Try it »
Find and copy each line of the data that includes "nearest".

Dataset content »
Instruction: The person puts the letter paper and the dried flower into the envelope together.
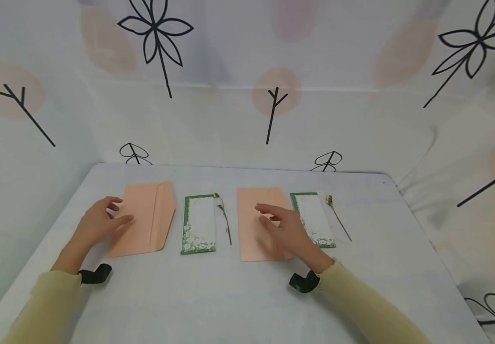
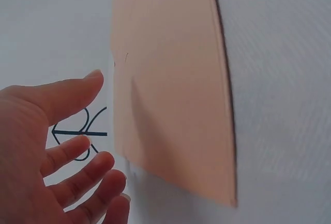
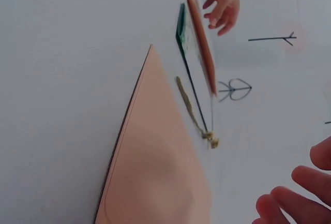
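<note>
On the left of the table lies a peach envelope (image 1: 140,215) with its flap folded out to the right. My left hand (image 1: 97,222) hovers at its left edge, fingers loosely bent and holding nothing; the left wrist view shows this hand (image 2: 77,146) apart from the envelope (image 2: 170,89). A second peach envelope (image 1: 251,234) lies right of the middle. Above it is my right hand (image 1: 288,231), relaxed, with nothing in its grasp. In the right wrist view, the fingertips (image 3: 295,198) are beside that envelope (image 3: 155,151), apart from it.
Between the envelopes lie a green-bordered floral card (image 1: 200,224) and a dried flower stem (image 1: 226,220). Another such card (image 1: 318,220), partly behind my right hand, and another stem (image 1: 338,217) lie farther right. A patterned cloth (image 1: 221,129) hangs behind the table (image 1: 213,301).
</note>
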Demonstrator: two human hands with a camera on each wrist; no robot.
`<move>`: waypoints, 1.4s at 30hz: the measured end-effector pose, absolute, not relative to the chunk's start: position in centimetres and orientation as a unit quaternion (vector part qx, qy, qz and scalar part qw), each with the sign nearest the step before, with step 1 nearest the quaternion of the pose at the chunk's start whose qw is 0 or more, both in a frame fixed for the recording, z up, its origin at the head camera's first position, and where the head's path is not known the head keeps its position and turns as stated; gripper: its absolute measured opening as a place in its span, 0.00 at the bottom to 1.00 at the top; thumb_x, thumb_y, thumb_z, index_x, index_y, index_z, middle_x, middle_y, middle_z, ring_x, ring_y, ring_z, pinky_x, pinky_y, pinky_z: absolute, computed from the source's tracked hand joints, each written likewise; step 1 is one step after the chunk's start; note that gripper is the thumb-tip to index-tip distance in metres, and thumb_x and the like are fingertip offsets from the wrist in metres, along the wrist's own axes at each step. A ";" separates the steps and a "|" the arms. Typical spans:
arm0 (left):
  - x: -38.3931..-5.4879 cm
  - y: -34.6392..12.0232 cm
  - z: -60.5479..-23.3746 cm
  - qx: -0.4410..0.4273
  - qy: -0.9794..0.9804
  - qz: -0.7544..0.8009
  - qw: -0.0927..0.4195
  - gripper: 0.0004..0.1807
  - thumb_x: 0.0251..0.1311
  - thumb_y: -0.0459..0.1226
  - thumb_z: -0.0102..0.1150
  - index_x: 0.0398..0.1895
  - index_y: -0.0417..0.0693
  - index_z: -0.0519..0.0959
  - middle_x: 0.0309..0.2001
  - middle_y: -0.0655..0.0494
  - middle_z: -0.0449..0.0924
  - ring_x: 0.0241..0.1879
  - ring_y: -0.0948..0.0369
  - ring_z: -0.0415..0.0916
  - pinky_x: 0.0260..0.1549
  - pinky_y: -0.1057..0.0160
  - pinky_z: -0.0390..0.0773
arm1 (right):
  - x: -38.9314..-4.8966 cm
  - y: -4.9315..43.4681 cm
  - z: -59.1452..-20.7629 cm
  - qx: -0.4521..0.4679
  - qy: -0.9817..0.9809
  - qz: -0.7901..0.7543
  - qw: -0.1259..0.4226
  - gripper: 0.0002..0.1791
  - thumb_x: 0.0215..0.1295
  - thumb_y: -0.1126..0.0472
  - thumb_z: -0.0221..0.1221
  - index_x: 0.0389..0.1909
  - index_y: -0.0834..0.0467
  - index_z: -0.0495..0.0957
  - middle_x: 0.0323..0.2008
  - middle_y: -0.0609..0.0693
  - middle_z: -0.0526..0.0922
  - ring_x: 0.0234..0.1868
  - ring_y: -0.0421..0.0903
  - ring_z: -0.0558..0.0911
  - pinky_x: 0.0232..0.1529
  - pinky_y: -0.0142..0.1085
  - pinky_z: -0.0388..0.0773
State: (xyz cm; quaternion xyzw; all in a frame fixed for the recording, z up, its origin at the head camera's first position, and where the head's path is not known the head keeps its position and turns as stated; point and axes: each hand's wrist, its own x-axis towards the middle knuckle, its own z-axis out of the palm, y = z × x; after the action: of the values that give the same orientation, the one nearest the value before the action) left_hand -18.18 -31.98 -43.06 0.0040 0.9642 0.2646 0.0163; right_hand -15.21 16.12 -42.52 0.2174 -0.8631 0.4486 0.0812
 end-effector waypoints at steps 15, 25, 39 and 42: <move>-18.4 -31.1 -43.4 0.015 0.964 0.260 0.050 0.38 0.57 0.48 0.70 0.61 0.32 0.68 0.48 0.35 0.73 0.45 0.42 0.72 0.42 0.45 0.73 | -15.2 12.2 -42.3 0.263 -0.849 0.458 0.018 0.20 0.72 0.60 0.59 0.62 0.60 0.77 0.60 0.51 0.79 0.55 0.50 0.80 0.53 0.45 0.77; -18.4 -29.7 -43.0 0.043 0.965 0.244 0.089 0.35 0.56 0.48 0.72 0.59 0.37 0.72 0.37 0.49 0.71 0.37 0.51 0.69 0.34 0.56 0.67 | -15.6 9.4 -41.9 0.278 -0.838 0.469 -0.021 0.18 0.72 0.61 0.59 0.60 0.60 0.78 0.59 0.50 0.80 0.58 0.47 0.79 0.54 0.42 0.76; -18.6 -27.0 -43.4 0.115 0.956 0.258 0.083 0.36 0.55 0.52 0.73 0.61 0.41 0.73 0.33 0.54 0.69 0.33 0.57 0.67 0.32 0.58 0.66 | -17.3 4.3 -43.1 0.285 -0.830 0.475 -0.067 0.20 0.71 0.62 0.58 0.62 0.57 0.77 0.57 0.51 0.82 0.54 0.46 0.82 0.50 0.31 0.76; -18.7 -26.7 -43.3 0.104 0.961 0.235 0.104 0.39 0.54 0.53 0.72 0.65 0.43 0.71 0.32 0.54 0.68 0.32 0.57 0.66 0.32 0.58 0.64 | -17.7 3.1 -43.4 0.281 -0.828 0.480 -0.075 0.20 0.71 0.61 0.59 0.63 0.56 0.77 0.56 0.52 0.82 0.54 0.43 0.82 0.49 0.29 0.75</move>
State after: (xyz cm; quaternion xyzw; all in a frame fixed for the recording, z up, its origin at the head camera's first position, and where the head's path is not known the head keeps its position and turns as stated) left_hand -18.66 -26.70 -43.27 0.1037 0.9609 0.2346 0.1044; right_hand -17.66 3.11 -43.40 0.2812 -0.8275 0.4800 -0.0752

Written response »
`<move>`: waypoints, 1.4s at 30hz: the measured end-effector pose, absolute, not relative to the chunk's start: position in centimetres and orientation as a unit quaternion (vector part qx, qy, qz and scalar part qw), each with the sign nearest the step before, with step 1 nearest the quaternion of the pose at the chunk's start whose qw is 0 or more, both in a frame fixed for the recording, z up, its origin at the head camera's first position, and where the head's path is not known the head keeps its position and turns as stated; gripper: its absolute measured opening as a place in its span, 0.00 at the bottom to 1.00 at the top; thumb_x, thumb_y, thumb_z, index_x, index_y, index_z, middle_x, middle_y, middle_z, ring_x, ring_y, ring_z, pinky_x, pinky_y, pinky_z: absolute, computed from the source's tracked hand joints, each written likewise; step 1 is one step after the chunk's start; note that gripper is the thumb-tip to index-tip distance in metres, and thumb_x and the like are fingertip offsets from the wrist in metres, along the wrist's own axes at each step. A ";" separates the steps and a "|" the arms. Typical spans:
State: (xyz cm; quaternion xyzw; all in a frame fixed for the recording, z up, its origin at the head camera's first position, and where the head's path is not known the head keeps its position and turns as stated; point and axes: each hand's wrist, its own x-axis towards the middle knuckle, its own z-axis out of the palm, y = z × x; after the action: of the values that give the same orientation, the one nearest the value before the action) left_hand -18.18 -31.98 -43.06 0.0040 0.9642 0.2646 0.0163; right_hand -15.21 16.12 -42.52 0.2174 -0.8631 0.4486 0.0812

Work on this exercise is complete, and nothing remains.